#### [EXERCISE MATERIALS]

——————————

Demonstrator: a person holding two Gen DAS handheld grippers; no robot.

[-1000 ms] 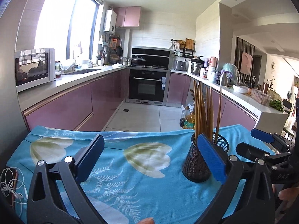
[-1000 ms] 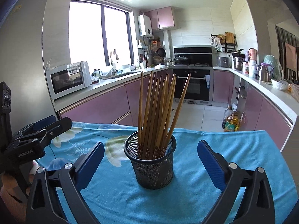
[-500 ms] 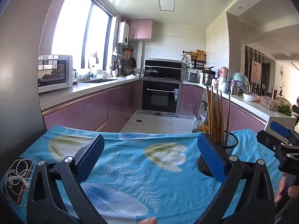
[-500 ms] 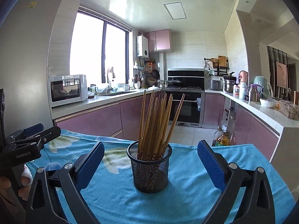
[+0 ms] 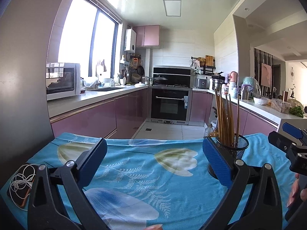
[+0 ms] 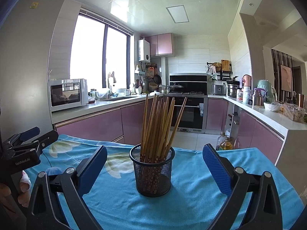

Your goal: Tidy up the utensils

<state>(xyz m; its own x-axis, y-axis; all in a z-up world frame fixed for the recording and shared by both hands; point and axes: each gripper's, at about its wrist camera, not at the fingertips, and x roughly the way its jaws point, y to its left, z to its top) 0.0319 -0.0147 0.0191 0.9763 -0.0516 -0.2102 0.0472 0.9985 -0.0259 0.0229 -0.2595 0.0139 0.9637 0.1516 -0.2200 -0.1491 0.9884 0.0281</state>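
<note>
A black mesh holder (image 6: 153, 170) stands upright on the blue flowered tablecloth (image 6: 191, 197), with several brown chopsticks (image 6: 159, 124) standing in it. My right gripper (image 6: 153, 169) is open and empty, its blue pads wide on either side of the holder and nearer to me than it. My left gripper (image 5: 153, 164) is open and empty over the cloth, left of the holder (image 5: 233, 149), which sits just behind its right pad. The right gripper shows at the right edge of the left wrist view (image 5: 293, 143).
A phone with white earphones (image 5: 21, 184) lies at the table's left front corner. Beyond the table's far edge lie the kitchen floor, purple cabinets and an oven (image 5: 169, 105). Oil bottles (image 6: 225, 141) stand on the floor at the right.
Both grippers have drawn back and tilted upward, so the holder looks smaller and farther. Both stay open and empty. The holder has not moved.
</note>
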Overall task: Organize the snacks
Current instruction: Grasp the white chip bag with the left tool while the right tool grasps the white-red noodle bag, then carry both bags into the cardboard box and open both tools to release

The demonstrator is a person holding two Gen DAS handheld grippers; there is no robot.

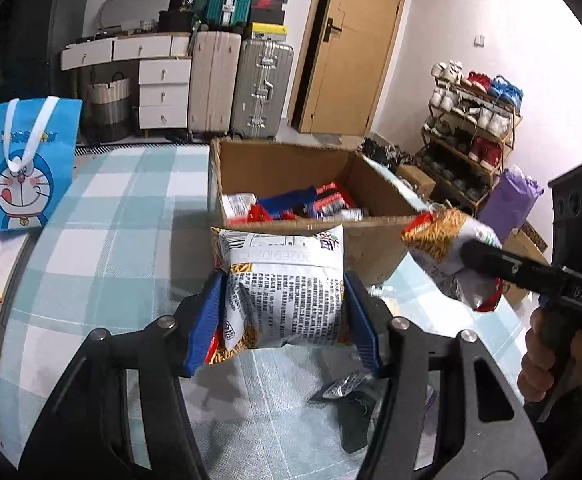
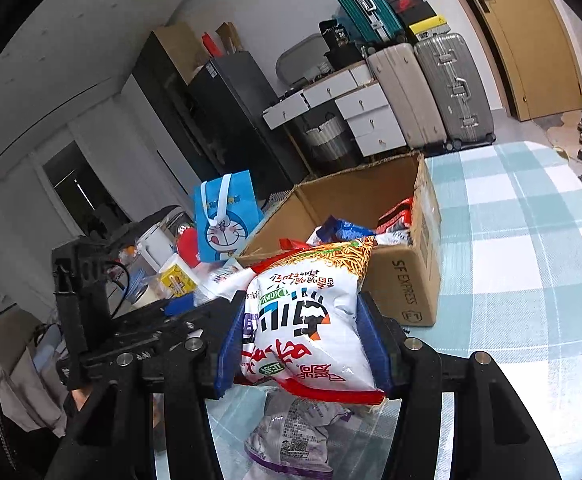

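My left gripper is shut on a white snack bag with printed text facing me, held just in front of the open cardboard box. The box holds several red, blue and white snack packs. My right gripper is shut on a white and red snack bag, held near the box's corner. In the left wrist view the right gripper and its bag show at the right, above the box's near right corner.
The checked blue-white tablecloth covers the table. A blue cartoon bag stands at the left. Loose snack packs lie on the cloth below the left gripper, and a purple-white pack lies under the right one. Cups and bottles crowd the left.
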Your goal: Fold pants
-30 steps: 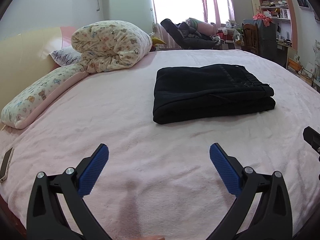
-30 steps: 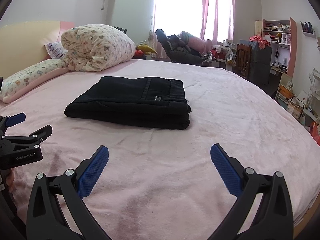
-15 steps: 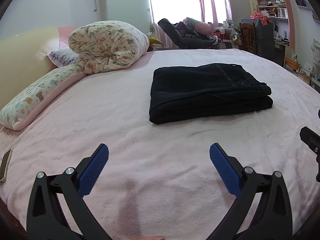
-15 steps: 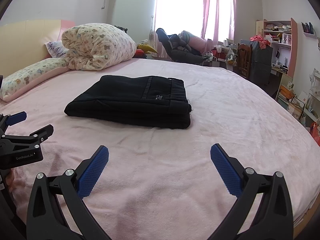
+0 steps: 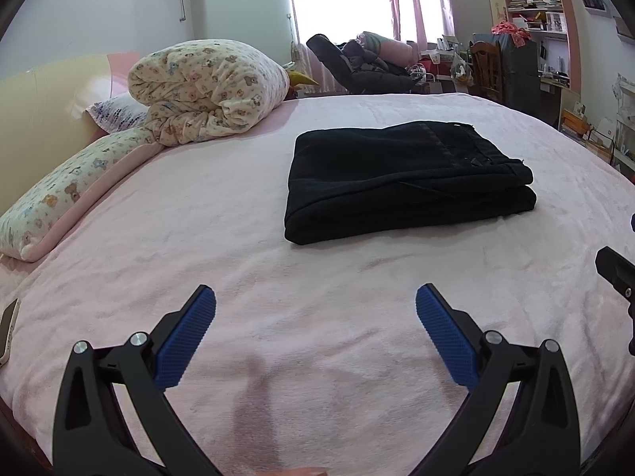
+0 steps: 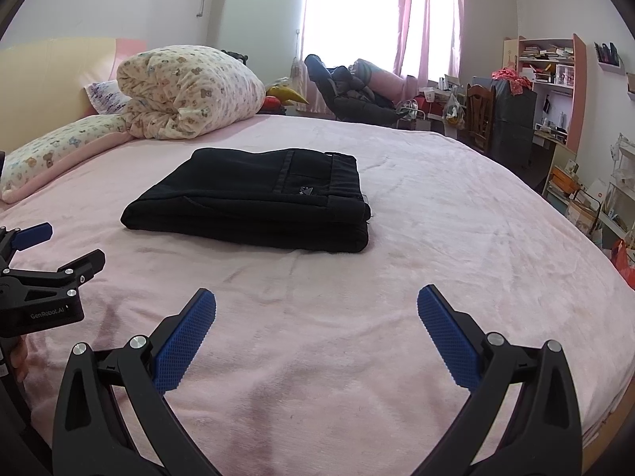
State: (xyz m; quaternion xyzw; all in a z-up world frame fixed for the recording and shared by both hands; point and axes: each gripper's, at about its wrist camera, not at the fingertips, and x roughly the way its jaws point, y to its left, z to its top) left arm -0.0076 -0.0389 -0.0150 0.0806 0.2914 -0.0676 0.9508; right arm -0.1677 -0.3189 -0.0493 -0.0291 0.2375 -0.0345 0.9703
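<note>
I have the black pants [image 5: 405, 182] lying folded into a thick, compact stack on the pink bed cover [image 5: 198, 238], ahead of both tools and well apart from either. My left gripper [image 5: 315, 331] hangs over bare cover with its blue pads spread wide and nothing between them; my right gripper [image 6: 316, 331] is just as wide apart and just as empty. From the left wrist view the stack sits forward and somewhat to the right of my jaw line, its rounded folded end facing my left side. From the right wrist view it sits forward and to the left, with the waistband end and its small label nearest my right side. So the bundle lies between the two tools, its long axis running across from one to the other, roughly side to side in front of me. I cannot say with confidence which tool is nearer; both look about equally far back. My judgement is that the folding is essentially done, since the layers sit square with no loose leg trailing. If I tidy anything, each tool would reach forward and inward toward its own end of the stack.
</note>
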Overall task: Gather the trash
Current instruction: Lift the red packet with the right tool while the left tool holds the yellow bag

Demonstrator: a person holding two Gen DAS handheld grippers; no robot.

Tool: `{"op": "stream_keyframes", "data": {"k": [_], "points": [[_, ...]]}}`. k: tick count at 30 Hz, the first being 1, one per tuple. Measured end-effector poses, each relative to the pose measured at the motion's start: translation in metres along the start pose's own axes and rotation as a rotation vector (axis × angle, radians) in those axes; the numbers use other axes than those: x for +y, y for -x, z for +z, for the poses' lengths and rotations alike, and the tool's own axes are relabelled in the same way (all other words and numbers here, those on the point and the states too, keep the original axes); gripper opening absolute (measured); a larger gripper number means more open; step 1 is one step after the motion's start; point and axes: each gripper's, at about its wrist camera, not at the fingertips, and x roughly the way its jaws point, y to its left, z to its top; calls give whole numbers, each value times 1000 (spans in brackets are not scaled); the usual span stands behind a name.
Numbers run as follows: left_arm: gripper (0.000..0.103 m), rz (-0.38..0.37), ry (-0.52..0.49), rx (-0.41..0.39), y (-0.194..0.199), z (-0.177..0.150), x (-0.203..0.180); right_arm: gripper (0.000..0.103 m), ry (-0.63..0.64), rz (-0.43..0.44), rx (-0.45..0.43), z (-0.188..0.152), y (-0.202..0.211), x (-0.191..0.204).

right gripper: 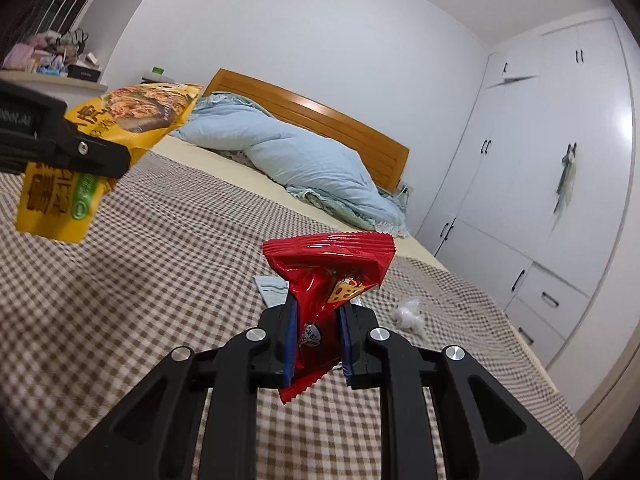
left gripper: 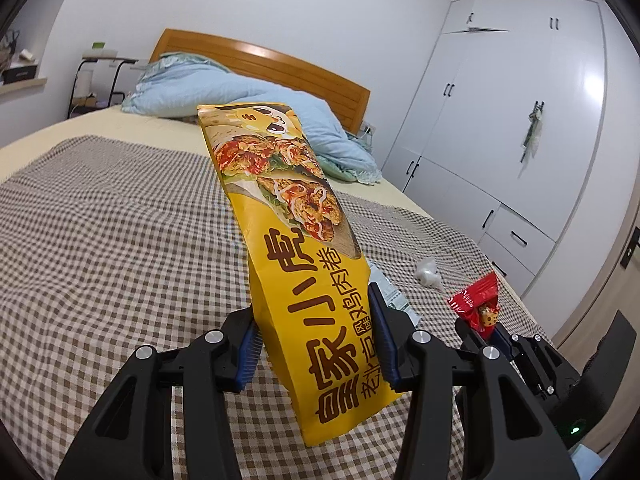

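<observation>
My left gripper is shut on a long yellow food wrapper and holds it above the checked bed cover. The wrapper also shows at the upper left of the right wrist view, with the left gripper clamped on it. My right gripper is shut on a small red snack wrapper, lifted off the bed; it also shows at the right of the left wrist view. A crumpled white tissue and a pale blue-grey flat packet lie on the cover ahead.
The bed has a brown checked cover, a light blue duvet and a wooden headboard. White wardrobes stand along the right side. A small side table stands at the far left.
</observation>
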Motion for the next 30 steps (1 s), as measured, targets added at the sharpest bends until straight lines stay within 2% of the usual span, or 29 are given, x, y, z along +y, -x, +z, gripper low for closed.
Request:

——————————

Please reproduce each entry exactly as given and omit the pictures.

Demonstrator: a person holding two Gen DAS handheld grippers; no robot.

[-1000 ms] 
[-1000 ms] 
[-500 ms] 
[-500 ms] 
[+0 ms] 
[+0 ms] 

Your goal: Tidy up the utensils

<state>(xyz m; its own x-axis, y-axis; all in a z-up world frame fixed for the recording and shared by both hands; point and axes: each gripper's, at about its wrist camera, not at the fingertips, and x roughly the way its jaws point, y to its left, z to its top) 0.0319 -0.0147 0.0191 0.9763 -0.0516 -0.2102 0.0472 0.9985 -0.0259 0.0229 -0.2595 0.0139 0.9637 0.1516 -0.2200 -0.1491 0.9884 0.0281</state>
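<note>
A black mesh holder (image 6: 153, 170) stands upright on the blue flowered tablecloth (image 6: 191, 197), with several brown chopsticks (image 6: 159, 124) standing in it. My right gripper (image 6: 153, 169) is open and empty, its blue pads wide on either side of the holder and nearer to me than it. My left gripper (image 5: 153, 164) is open and empty over the cloth, left of the holder (image 5: 233, 149), which sits just behind its right pad. The right gripper shows at the right edge of the left wrist view (image 5: 293, 143).
A phone with white earphones (image 5: 21, 184) lies at the table's left front corner. Beyond the table's far edge lie the kitchen floor, purple cabinets and an oven (image 5: 169, 105). Oil bottles (image 6: 225, 141) stand on the floor at the right.
Both grippers have drawn back and tilted upward, so the holder looks smaller and farther. Both stay open and empty. The holder has not moved.
</note>
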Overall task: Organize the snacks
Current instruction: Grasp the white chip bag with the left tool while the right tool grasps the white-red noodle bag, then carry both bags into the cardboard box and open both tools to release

The demonstrator is a person holding two Gen DAS handheld grippers; there is no robot.


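My left gripper is shut on a white snack bag with printed text facing me, held just in front of the open cardboard box. The box holds several red, blue and white snack packs. My right gripper is shut on a white and red snack bag, held near the box's corner. In the left wrist view the right gripper and its bag show at the right, above the box's near right corner.
The checked blue-white tablecloth covers the table. A blue cartoon bag stands at the left. Loose snack packs lie on the cloth below the left gripper, and a purple-white pack lies under the right one. Cups and bottles crowd the left.
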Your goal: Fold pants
-30 steps: 
-30 steps: 
-15 steps: 
-15 steps: 
+0 steps: 
+0 steps: 
State: (xyz m; quaternion xyzw; all in a z-up world frame fixed for the recording and shared by both hands; point and axes: each gripper's, at about its wrist camera, not at the fingertips, and x roughly the way its jaws point, y to its left, z to its top) left arm -0.0076 -0.0389 -0.0150 0.0806 0.2914 -0.0676 0.9508; right arm -0.1677 -0.3189 -0.0493 -0.0291 0.2375 -0.0345 0.9703
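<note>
I have the black pants [image 5: 405, 182] lying folded into a thick, compact stack on the pink bed cover [image 5: 198, 238], ahead of both tools and well apart from either. My left gripper [image 5: 315, 331] hangs over bare cover with its blue pads spread wide and nothing between them; my right gripper [image 6: 316, 331] is just as wide apart and just as empty. From the left wrist view the stack sits forward and somewhat to the right of my jaw line, its rounded folded end facing my left side. From the right wrist view it sits forward and to the left, with the waistband end and its small label nearest my right side. So the bundle lies between the two tools, its long axis running across from one to the other, roughly side to side in front of me. I cannot say with confidence which tool is nearer; both look about equally far back. My judgement is that the folding is essentially done, since the layers sit square with no loose leg trailing. If I tidy anything, each tool would reach forward and inward toward its own end of the stack.
</note>
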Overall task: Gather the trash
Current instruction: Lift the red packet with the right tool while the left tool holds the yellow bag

Demonstrator: a person holding two Gen DAS handheld grippers; no robot.

Tool: `{"op": "stream_keyframes", "data": {"k": [_], "points": [[_, ...]]}}`. k: tick count at 30 Hz, the first being 1, one per tuple. Measured end-effector poses, each relative to the pose measured at the motion's start: translation in metres along the start pose's own axes and rotation as a rotation vector (axis × angle, radians) in those axes; the numbers use other axes than those: x for +y, y for -x, z for +z, for the poses' lengths and rotations alike, and the tool's own axes are relabelled in the same way (all other words and numbers here, those on the point and the states too, keep the original axes); gripper opening absolute (measured); a larger gripper number means more open; step 1 is one step after the motion's start; point and axes: each gripper's, at about its wrist camera, not at the fingertips, and x roughly the way its jaws point, y to its left, z to its top; calls give whole numbers, each value times 1000 (spans in brackets are not scaled); the usual span stands behind a name.
Numbers run as follows: left_arm: gripper (0.000..0.103 m), rz (-0.38..0.37), ry (-0.52..0.49), rx (-0.41..0.39), y (-0.194..0.199), z (-0.177..0.150), x (-0.203..0.180); right_arm: gripper (0.000..0.103 m), ry (-0.63..0.64), rz (-0.43..0.44), rx (-0.45..0.43), z (-0.188..0.152), y (-0.202..0.211), x (-0.191..0.204).

right gripper: 
left gripper: 

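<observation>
My left gripper is shut on a long yellow food wrapper and holds it above the checked bed cover. The wrapper also shows at the upper left of the right wrist view, with the left gripper clamped on it. My right gripper is shut on a small red snack wrapper, lifted off the bed; it also shows at the right of the left wrist view. A crumpled white tissue and a pale blue-grey flat packet lie on the cover ahead.
The bed has a brown checked cover, a light blue duvet and a wooden headboard. White wardrobes stand along the right side. A small side table stands at the far left.
</observation>
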Motion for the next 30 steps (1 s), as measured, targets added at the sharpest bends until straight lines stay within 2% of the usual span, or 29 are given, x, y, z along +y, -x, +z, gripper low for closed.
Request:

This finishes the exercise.